Fig. 7.1
(a) Valgus stress radiograph demonstrating medial compartment opening consistent with a complete MCL injury. (b) Coronal MRI demonstrating a distal MCL injury with displacement into the joint. (c) Stress radiograph demonstrating a PCL injury. Note posterior displacement of the tibia in relation to the femoral condyles. Compare with (d) which shows the contralateral normal side. (e) Arthroscopic view demonstrating displacement of the MCL into the knee. (f) Operative view showing superficial MCL (forceps) after extraction from the joint. (g) Deep repair of medial meniscus (distally) and deep MCL (proximally). Superficial MCL is in a right angle clamp proximally. HI. AP (h) and lateral radiographs (i) demonstrating MCL repair/reconstruction (and PCL inlay reconstruction)
Figure 7.1d shows a T2-weighted coronal sequence MRI of the left knee demonstrating complete disruption of the sMCL from the tibial insertion. The dMCL is also ruptured from its tibial attachment with a residual wisp of ligament clearly visible on the medial tibia. The medial meniscus is extruded and elevated superiorly with the intact femoral portion of the dMCL. The tibial portion of the sMCL can be seen incarcerated in the joint inferior to the medial meniscus. A bone bruise is also seen on the lateral femoral condyle. Additional MRI sequences (not shown) revealed a rupture of the ACL and PCL.
Arthroscopy
Arthroscopic exam confirmed the presence of an ACL and PCL rupture. Figure 7.1e shows an arthroscopic picture taken from the inferolateral portal looking into the medial compartment. A “meniscus rise” sign [6] is present due to complete rupture of the tibial portion of the dMCL. In addition, the tibial portion of the sMCL can be seen flipped into the joint underneath the medial meniscus.
The ACL was reconstructed arthroscopically with a semitendinosus and gracilis autograft from the ipsilateral side.
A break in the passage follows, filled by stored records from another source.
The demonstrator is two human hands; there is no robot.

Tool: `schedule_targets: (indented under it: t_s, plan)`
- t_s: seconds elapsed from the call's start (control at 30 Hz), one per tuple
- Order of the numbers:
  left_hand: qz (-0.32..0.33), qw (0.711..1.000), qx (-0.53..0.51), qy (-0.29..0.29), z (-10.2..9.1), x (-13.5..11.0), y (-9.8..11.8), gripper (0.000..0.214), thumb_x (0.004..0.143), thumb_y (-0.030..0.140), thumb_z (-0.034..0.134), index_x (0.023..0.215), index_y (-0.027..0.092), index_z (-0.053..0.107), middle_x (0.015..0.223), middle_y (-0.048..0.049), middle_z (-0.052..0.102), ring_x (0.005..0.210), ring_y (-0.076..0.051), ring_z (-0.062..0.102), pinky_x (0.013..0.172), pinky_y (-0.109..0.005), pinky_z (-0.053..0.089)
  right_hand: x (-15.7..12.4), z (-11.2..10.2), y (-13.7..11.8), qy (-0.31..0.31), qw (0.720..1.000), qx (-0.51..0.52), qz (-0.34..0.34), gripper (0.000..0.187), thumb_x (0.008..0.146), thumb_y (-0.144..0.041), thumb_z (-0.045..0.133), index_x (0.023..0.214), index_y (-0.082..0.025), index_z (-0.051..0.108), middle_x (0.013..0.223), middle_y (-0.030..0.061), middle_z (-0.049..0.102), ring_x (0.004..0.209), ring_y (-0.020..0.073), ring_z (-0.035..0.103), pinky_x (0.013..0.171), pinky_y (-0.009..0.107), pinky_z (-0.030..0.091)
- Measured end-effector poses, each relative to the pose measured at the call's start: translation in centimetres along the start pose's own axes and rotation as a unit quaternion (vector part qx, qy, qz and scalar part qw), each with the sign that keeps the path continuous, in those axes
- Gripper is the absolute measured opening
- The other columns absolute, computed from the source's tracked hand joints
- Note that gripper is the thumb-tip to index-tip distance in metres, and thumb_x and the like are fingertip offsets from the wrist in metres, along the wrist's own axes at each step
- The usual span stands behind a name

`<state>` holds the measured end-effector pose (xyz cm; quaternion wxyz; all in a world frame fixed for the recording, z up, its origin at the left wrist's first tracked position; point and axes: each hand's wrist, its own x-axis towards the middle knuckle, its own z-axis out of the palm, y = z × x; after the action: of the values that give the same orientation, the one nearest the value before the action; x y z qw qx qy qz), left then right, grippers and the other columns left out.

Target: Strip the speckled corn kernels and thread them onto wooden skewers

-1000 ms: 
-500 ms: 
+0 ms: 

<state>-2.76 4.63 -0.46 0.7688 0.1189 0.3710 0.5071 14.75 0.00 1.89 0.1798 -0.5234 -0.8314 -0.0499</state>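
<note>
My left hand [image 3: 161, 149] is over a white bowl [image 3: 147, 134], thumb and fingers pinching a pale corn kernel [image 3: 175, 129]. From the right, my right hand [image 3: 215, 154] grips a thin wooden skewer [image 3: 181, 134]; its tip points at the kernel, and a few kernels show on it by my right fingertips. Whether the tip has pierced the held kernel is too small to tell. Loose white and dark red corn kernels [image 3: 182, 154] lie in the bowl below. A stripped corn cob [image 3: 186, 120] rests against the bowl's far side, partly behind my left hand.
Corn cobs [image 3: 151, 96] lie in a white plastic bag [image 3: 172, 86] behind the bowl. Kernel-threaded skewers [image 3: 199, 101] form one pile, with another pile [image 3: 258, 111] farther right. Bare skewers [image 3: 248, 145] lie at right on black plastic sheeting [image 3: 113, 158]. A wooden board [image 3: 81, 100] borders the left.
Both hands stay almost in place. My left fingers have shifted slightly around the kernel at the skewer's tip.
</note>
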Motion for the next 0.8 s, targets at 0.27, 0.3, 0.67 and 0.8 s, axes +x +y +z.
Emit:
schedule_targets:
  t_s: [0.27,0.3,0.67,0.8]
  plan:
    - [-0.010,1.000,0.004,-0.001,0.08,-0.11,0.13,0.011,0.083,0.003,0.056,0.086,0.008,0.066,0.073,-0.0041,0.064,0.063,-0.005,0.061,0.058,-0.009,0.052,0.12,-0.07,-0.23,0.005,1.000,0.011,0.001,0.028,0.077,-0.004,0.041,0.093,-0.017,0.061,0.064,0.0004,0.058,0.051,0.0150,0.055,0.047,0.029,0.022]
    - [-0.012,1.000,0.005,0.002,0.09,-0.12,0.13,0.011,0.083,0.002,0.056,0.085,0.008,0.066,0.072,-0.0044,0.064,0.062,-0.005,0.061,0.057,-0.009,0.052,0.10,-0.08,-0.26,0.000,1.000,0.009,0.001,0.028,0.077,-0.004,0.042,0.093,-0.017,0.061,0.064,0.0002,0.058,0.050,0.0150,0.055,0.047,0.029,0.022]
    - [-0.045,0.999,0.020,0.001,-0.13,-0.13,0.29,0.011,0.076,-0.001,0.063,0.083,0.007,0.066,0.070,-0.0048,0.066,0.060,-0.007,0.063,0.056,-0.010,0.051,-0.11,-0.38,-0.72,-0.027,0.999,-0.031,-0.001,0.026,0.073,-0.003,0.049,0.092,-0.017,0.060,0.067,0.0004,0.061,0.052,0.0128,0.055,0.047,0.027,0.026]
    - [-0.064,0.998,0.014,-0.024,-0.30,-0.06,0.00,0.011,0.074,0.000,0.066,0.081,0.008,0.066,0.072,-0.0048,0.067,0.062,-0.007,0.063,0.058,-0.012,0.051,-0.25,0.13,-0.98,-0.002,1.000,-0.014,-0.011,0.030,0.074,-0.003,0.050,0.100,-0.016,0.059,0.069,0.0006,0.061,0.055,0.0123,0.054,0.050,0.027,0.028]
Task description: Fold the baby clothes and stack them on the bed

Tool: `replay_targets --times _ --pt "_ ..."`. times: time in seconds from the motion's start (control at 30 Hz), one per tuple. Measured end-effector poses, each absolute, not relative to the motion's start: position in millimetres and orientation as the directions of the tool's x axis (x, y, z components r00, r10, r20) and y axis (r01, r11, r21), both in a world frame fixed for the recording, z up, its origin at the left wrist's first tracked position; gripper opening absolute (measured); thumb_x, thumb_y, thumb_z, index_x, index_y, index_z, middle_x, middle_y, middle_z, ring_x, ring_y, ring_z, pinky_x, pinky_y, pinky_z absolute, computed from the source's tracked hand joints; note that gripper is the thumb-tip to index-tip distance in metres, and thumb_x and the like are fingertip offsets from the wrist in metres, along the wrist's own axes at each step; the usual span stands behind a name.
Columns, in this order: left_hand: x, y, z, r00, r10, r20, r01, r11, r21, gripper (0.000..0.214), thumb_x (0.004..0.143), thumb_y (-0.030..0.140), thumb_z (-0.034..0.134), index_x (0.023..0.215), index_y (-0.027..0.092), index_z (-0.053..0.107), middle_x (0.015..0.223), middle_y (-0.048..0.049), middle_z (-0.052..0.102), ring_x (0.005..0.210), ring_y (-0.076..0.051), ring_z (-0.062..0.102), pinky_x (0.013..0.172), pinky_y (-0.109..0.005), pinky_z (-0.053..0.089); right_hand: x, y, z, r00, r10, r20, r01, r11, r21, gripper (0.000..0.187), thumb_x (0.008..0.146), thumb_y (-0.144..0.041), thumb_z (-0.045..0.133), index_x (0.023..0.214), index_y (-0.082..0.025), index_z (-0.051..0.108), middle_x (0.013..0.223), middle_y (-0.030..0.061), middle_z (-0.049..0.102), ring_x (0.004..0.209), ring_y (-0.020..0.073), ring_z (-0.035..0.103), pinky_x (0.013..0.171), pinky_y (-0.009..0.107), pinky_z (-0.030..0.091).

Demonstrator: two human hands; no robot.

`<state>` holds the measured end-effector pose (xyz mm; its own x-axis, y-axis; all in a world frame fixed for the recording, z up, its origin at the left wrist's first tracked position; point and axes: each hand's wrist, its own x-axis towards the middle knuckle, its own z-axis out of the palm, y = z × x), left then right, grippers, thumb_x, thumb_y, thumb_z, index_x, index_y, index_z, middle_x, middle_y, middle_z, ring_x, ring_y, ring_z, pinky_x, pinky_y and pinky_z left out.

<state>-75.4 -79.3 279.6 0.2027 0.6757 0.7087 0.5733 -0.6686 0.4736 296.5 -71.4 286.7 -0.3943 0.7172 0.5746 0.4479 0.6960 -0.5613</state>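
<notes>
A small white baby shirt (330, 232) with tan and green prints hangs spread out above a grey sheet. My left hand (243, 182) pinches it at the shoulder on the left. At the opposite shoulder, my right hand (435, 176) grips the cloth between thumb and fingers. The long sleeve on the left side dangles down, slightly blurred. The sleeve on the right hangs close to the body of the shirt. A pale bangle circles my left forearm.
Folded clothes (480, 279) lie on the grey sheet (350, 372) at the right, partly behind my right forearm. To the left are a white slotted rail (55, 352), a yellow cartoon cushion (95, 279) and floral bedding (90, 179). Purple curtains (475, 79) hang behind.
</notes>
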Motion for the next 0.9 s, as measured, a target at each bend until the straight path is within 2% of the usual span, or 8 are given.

The PCL was reconstructed using a posterior tibial inlay technique with bone-patellar tendon-bone (BPTB) autograft from the ipsilateral side.
A separate medial incision centered just posterior to the midline of the knee joint was made running longitudinally from the adductor tubercle to a point 7–8 cm passed the joint line distally. As expected, the sMCL was completely ruptured from its tibial attachment and flipped into the joint between the medial tibial plateau and medial meniscus. The medial meniscus was separated from the overlying capsule along its posterior portion. The dMCL was still attached to the medial meniscus and avulsed from the proximal medial tibia. Figure 7.1f is an intraoperative photo showing the tibial portion of the sMCL after it has been freed from the knee joint. Though subtle, space can be seen beneath the medial meniscus with the tibial portion of the dMCL still attached and projecting posteromedially. Figure 7.1g shows the medial meniscus and tibial portion of the dMCL after repair with three suture anchors. The sMCL is flipped up proximally with sutures in it for planned repair. The semimembranosus tendon was intact, but in addition to the posteromedial meniscocapsular detachment (MCD), the POL was torn from the tibia, and it is expanded onto the semimembranosus. The meniscocapsular detachment and tibial portion of the dMCL were repaired primarily with three suture anchors along the medial tibial margin. The sMCL was then repaired primarily back to the tibial surface utilizing suture anchors. Tibial sided avulsion injuries heal less predictably than femoral sided avulsion injuries, so the decision was made to augment or repair with semitendinosus allograft, which we would also use to reconstruct the posteromedial corner, namely, the ruptured POL. The isometric point of the femoral origin of the sMCL was identified with fluoroscopic guidance by drawing an imaginary line tangential to the posterior femoral cortex and to Blumensaat’s line horizontally. The MCL origin sits just proximal to the horizontal line and just posterior to the posterior femoral cortex line [9]. A guidewire was placed and the sMCL was attached both proximally and distally with a 6.5 mm screw and soft tissue washer construct. The sMCL is looped around the semimembranosus prior to attachment as has been described by Stannard [1].
Postoperative images are seen in Fig. 7.1h, i.
Discussion Points
General imaging findings with MCL ruptures
Anatomy of the superficial and deep MCL
The role of the PMC in knee stability and techniques for reconstruction
Allograft augmentation of the MCL and PMC in the setting of multiligament knee injuries
Case 2
History
The patient is a 20-year-old football wide receiver at the collegiate level. He sustained a noncontact external rotation, axial load, and valgus injury to his right knee after landing with a caught football at an awkward position. He presents to our surgery center 2 weeks after the injury.